[DATA FOR THIS EXERCISE Boundary: Start]

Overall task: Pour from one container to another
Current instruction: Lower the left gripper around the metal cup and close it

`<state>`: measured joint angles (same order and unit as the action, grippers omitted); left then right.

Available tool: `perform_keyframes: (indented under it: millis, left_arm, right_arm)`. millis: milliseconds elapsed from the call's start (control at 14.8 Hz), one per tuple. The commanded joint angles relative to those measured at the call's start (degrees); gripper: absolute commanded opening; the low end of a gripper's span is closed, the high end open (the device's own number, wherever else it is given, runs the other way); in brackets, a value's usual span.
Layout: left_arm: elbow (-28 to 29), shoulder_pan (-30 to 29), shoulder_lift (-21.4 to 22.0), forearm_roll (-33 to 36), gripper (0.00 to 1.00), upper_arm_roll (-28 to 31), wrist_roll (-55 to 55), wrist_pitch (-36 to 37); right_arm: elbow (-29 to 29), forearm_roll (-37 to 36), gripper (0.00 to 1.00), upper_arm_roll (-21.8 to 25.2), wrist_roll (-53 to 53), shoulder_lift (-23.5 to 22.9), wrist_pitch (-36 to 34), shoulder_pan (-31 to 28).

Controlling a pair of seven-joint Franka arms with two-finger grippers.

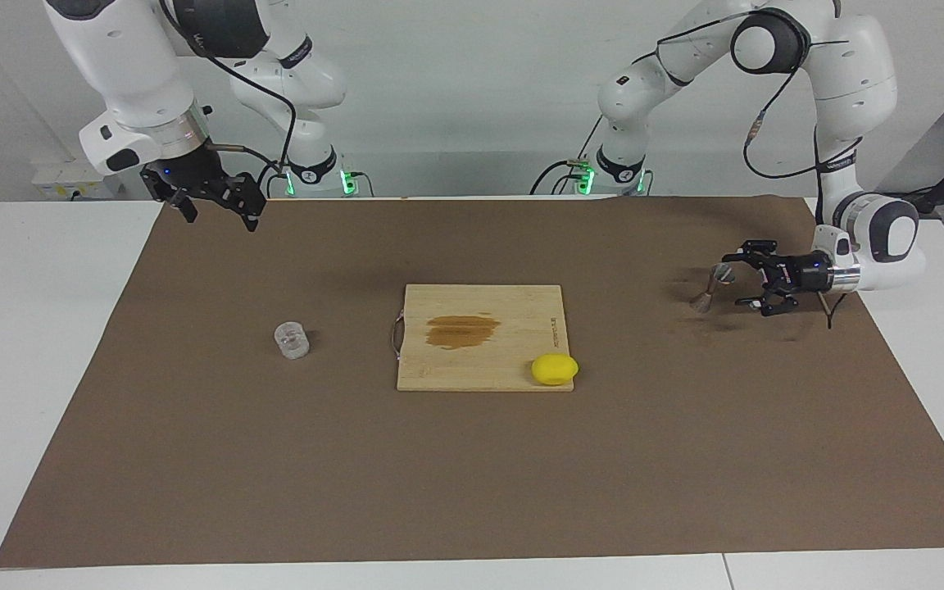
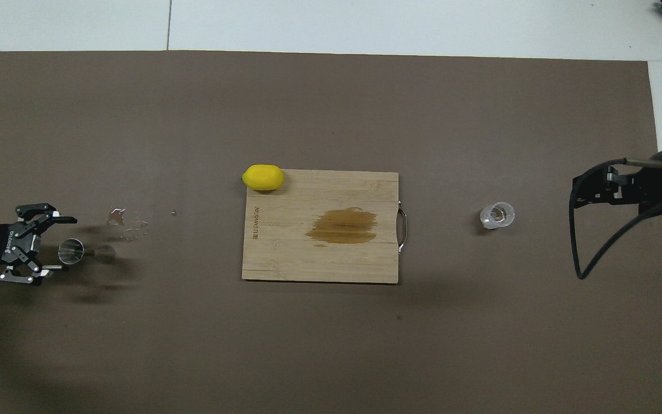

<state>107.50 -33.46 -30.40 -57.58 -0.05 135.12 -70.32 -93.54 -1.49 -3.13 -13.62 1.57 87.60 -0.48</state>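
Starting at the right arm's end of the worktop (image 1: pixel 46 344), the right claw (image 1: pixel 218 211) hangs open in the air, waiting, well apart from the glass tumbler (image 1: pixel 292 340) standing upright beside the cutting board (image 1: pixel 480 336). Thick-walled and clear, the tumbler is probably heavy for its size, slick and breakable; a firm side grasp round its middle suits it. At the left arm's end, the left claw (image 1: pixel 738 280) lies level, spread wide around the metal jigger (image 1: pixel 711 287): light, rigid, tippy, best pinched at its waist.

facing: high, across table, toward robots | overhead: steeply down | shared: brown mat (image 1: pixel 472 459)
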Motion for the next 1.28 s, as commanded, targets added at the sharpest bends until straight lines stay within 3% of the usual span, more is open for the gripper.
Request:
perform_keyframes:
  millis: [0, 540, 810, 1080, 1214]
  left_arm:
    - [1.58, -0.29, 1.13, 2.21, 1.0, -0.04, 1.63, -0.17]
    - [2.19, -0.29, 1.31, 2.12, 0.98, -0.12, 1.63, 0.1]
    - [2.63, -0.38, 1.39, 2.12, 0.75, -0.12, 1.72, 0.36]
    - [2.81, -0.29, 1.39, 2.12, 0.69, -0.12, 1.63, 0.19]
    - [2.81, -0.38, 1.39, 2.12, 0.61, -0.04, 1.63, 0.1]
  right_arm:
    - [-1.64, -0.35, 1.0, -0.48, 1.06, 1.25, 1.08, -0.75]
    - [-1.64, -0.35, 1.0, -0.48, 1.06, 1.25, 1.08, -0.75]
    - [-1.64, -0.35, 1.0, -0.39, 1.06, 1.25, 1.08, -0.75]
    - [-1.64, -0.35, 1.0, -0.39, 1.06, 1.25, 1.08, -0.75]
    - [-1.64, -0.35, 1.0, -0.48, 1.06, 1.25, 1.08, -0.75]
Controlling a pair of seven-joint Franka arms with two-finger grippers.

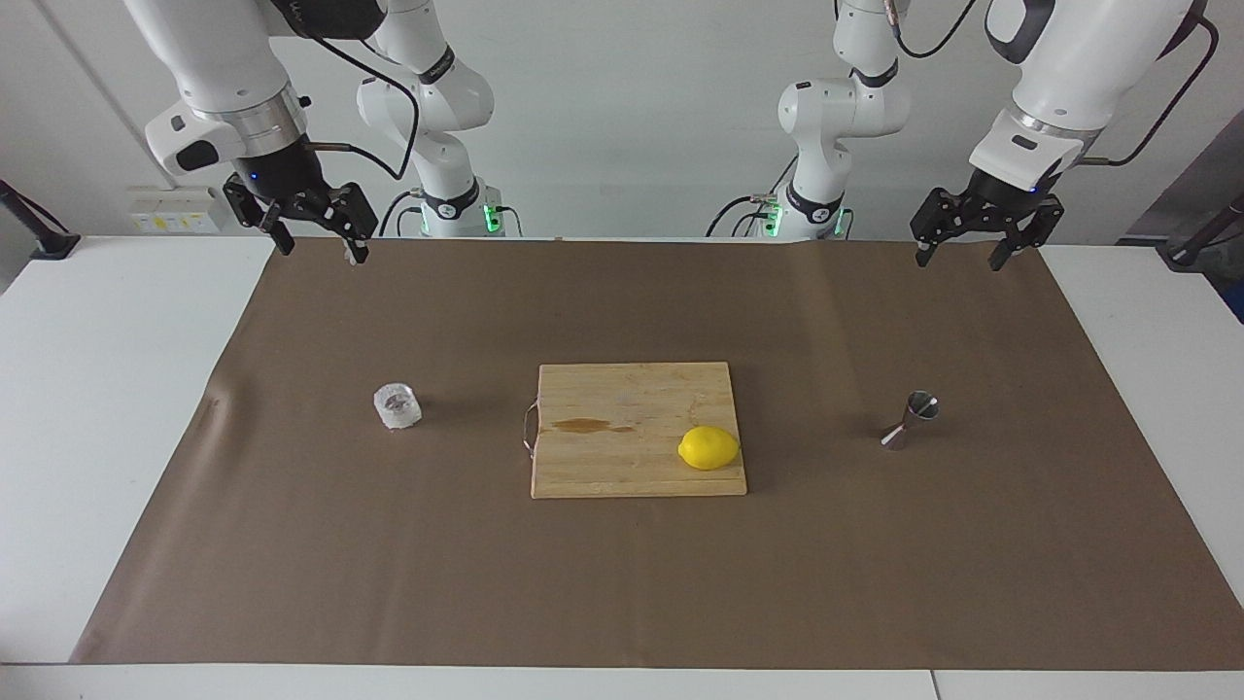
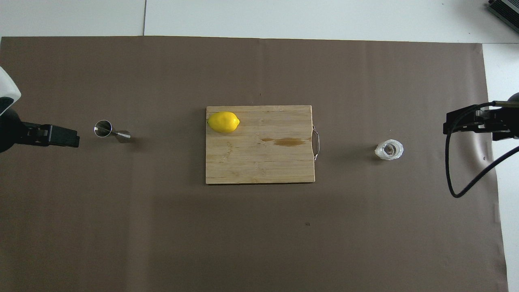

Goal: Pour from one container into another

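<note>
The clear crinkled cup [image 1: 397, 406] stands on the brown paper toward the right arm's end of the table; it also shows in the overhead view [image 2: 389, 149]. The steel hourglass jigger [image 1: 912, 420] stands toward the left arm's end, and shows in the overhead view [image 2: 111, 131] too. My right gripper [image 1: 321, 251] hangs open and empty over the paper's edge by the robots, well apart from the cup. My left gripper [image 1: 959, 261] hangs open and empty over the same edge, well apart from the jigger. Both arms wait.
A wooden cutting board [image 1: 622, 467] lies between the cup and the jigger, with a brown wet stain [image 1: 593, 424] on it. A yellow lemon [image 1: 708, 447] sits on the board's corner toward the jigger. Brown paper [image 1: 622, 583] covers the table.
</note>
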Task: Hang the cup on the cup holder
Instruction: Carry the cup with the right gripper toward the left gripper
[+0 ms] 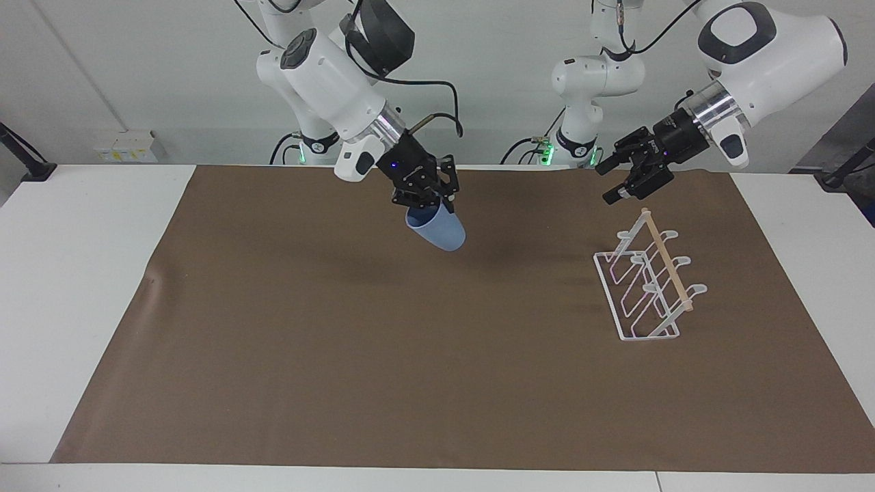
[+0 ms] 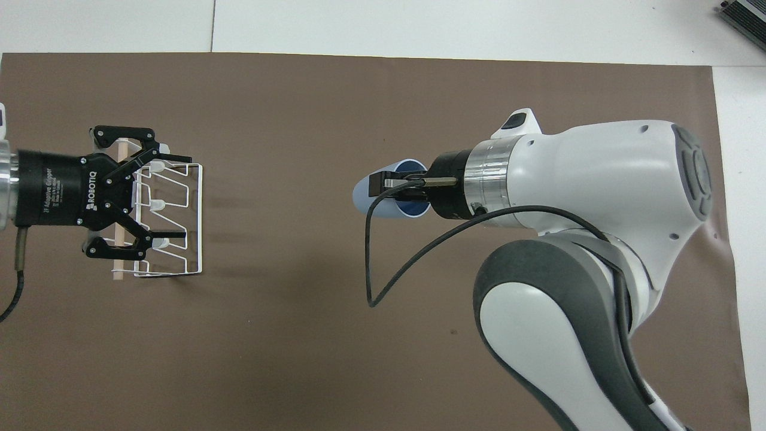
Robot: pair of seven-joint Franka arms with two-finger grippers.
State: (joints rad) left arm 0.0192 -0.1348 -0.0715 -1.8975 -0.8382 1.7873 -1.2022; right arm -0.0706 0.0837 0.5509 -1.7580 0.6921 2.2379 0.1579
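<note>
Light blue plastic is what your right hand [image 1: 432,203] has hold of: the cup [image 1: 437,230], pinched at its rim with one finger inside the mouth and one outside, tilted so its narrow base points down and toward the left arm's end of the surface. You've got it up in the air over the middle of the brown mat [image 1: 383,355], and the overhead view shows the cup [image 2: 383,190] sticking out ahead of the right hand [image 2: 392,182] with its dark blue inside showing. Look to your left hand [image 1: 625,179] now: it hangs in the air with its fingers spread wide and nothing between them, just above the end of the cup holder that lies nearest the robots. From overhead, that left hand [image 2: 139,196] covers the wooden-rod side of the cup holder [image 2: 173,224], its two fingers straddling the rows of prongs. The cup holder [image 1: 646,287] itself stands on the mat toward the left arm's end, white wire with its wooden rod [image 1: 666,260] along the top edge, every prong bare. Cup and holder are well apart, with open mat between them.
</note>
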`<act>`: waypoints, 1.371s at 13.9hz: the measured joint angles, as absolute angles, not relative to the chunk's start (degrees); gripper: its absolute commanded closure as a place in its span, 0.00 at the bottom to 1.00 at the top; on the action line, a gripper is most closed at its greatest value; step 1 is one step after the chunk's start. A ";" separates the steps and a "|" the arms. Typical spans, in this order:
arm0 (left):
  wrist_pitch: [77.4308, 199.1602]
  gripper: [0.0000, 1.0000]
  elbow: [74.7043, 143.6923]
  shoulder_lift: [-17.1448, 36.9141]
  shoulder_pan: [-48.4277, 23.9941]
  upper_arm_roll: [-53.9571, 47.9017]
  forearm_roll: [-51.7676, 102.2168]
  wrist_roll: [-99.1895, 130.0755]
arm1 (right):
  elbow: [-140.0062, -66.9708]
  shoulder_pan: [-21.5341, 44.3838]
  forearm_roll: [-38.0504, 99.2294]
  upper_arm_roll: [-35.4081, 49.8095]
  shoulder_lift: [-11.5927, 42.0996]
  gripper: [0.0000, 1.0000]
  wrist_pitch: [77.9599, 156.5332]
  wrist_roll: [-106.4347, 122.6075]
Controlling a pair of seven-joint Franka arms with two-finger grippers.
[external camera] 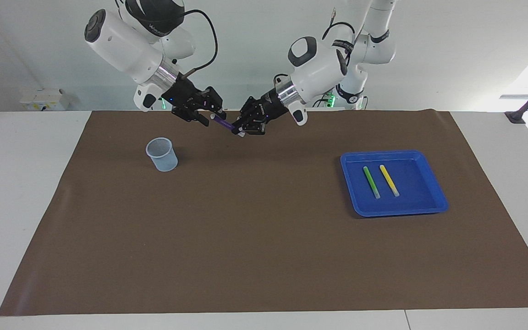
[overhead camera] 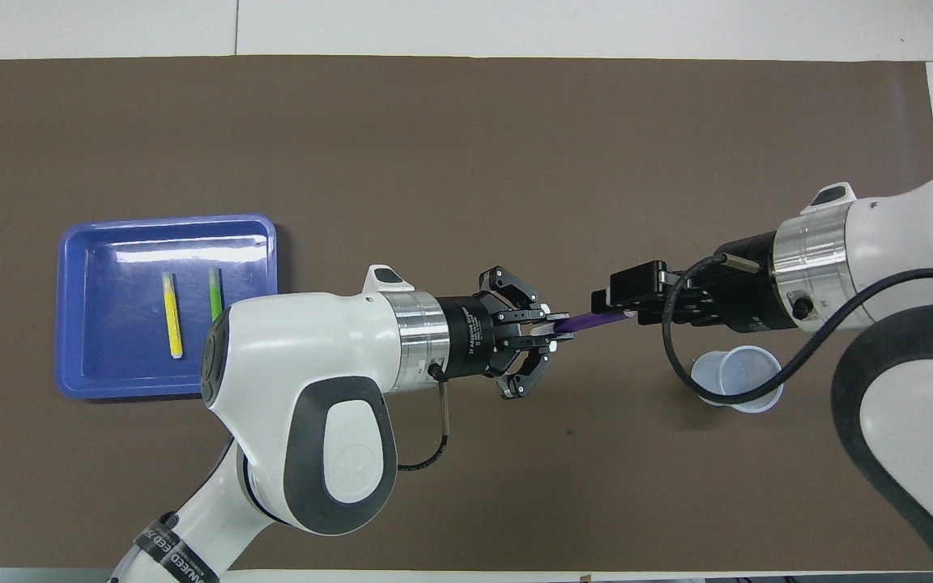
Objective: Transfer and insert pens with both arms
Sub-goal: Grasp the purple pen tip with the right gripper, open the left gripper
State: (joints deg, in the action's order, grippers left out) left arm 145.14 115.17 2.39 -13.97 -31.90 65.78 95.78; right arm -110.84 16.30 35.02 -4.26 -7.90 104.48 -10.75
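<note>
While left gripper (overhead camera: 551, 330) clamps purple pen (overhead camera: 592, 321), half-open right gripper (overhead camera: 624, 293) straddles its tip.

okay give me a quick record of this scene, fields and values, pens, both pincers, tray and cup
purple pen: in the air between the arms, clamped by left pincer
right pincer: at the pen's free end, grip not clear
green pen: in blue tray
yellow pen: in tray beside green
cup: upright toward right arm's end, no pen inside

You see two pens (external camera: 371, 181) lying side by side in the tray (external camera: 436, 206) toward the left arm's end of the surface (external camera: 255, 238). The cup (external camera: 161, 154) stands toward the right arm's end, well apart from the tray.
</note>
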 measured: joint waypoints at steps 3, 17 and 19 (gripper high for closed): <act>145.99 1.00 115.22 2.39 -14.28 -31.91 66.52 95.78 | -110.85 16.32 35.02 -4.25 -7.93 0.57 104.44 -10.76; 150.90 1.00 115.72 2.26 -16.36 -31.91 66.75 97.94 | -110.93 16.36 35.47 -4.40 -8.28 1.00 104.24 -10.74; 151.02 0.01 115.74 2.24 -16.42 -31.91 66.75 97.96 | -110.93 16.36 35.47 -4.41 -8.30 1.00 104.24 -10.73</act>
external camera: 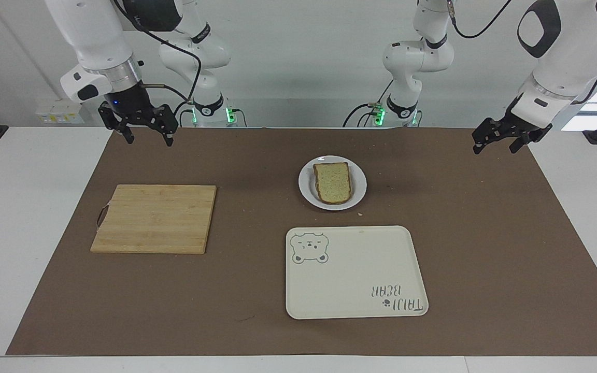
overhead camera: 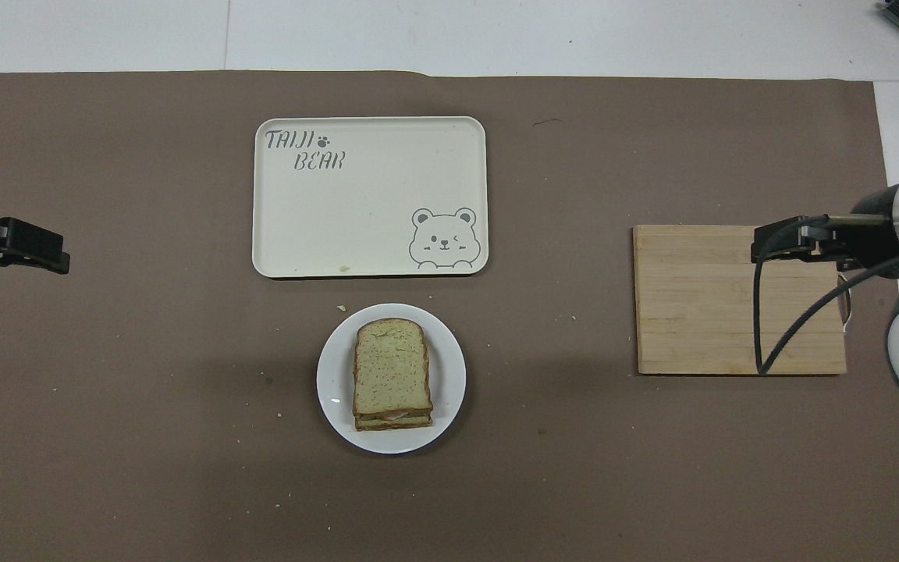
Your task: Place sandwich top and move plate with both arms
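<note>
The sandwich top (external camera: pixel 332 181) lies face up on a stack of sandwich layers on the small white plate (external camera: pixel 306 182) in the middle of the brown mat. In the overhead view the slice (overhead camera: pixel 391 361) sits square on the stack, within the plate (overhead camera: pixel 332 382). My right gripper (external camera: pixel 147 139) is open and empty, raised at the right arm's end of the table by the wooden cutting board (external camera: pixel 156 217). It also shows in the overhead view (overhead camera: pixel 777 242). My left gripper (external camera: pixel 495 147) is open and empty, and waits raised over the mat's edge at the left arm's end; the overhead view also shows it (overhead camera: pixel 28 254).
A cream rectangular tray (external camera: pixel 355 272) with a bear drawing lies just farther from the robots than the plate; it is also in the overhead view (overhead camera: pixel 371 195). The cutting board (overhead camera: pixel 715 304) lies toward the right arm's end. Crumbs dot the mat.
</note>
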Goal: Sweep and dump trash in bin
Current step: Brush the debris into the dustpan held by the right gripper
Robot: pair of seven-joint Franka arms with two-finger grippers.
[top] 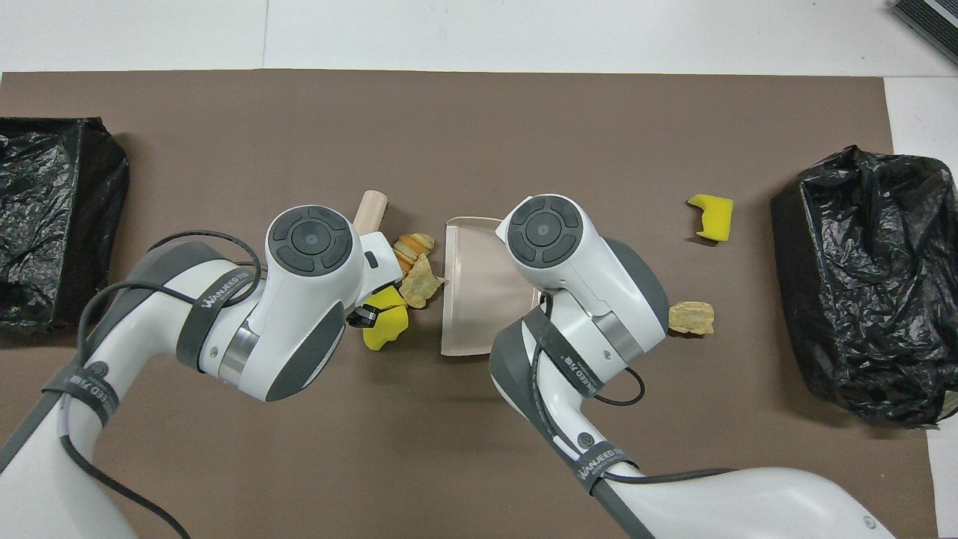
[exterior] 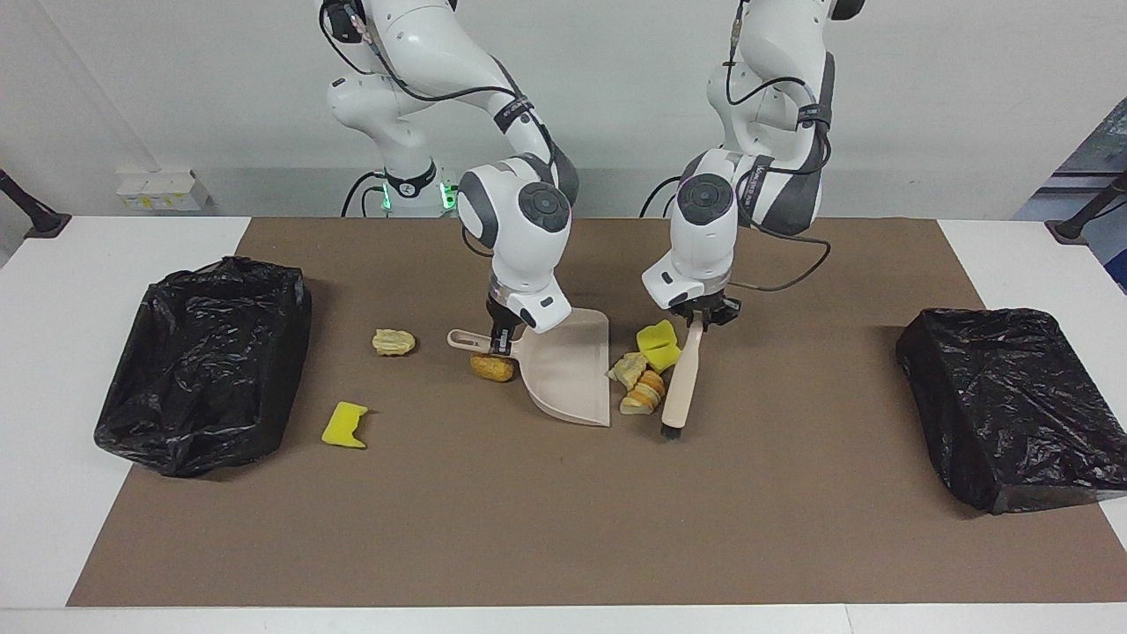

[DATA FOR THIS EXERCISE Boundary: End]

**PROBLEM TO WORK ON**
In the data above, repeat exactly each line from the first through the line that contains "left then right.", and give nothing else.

**RESPONSE BOX**
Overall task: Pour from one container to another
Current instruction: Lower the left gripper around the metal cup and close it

`<state>`: measured joint angles (same order and unit as the action, grippers omitted); left then right.

There is nothing more to add to the answer.